Problem details
Word for word, copy the lines from the one with "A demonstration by" to the last line of the data below, counting both, and keep every picture out.

*** Begin section ***

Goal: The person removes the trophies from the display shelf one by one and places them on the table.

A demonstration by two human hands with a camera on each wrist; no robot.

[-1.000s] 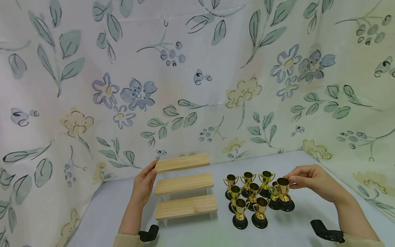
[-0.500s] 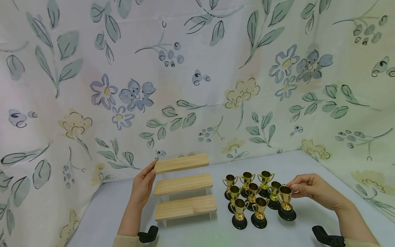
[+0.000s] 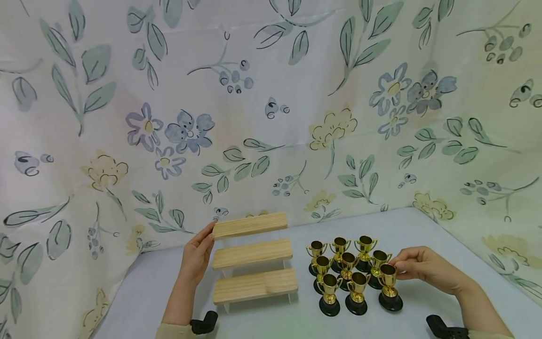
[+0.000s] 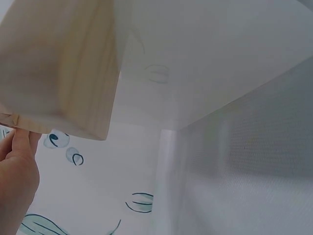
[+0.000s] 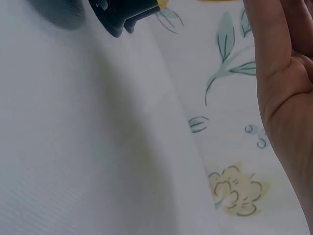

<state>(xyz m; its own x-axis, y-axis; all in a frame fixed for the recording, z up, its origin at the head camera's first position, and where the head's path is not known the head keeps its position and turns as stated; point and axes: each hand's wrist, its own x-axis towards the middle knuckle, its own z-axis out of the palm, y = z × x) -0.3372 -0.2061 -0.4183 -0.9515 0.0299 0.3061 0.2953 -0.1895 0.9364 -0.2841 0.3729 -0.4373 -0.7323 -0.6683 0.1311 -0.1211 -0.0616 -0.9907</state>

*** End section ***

Written solution
A demonstration by two human hands with a camera on each wrist; no robot.

[-1.000s] 
[-0.500s] 
[+0.000s] 
[+0.000s] 
[+0.000s] 

<state>(xyz m; its own x-axis, y-axis; all in a frame fixed for the recording, z up, its origin at the head camera's first position, and where the head's path is not known the head keeps its position and turns as stated; point and axes: each hand's wrist, its own x-axis towards the middle knuckle, its own z-axis out of the palm, y = z × x) -0.3372 -0.2061 -0.4183 -0.9515 0.0299 0.3061 0.2953 -0.1895 0.9364 -0.2841 0.3729 -0.4373 -0.7323 -0.6683 0.1311 -0.1211 -0.0616 -0.9907</state>

For this exercise, the answer is now complete.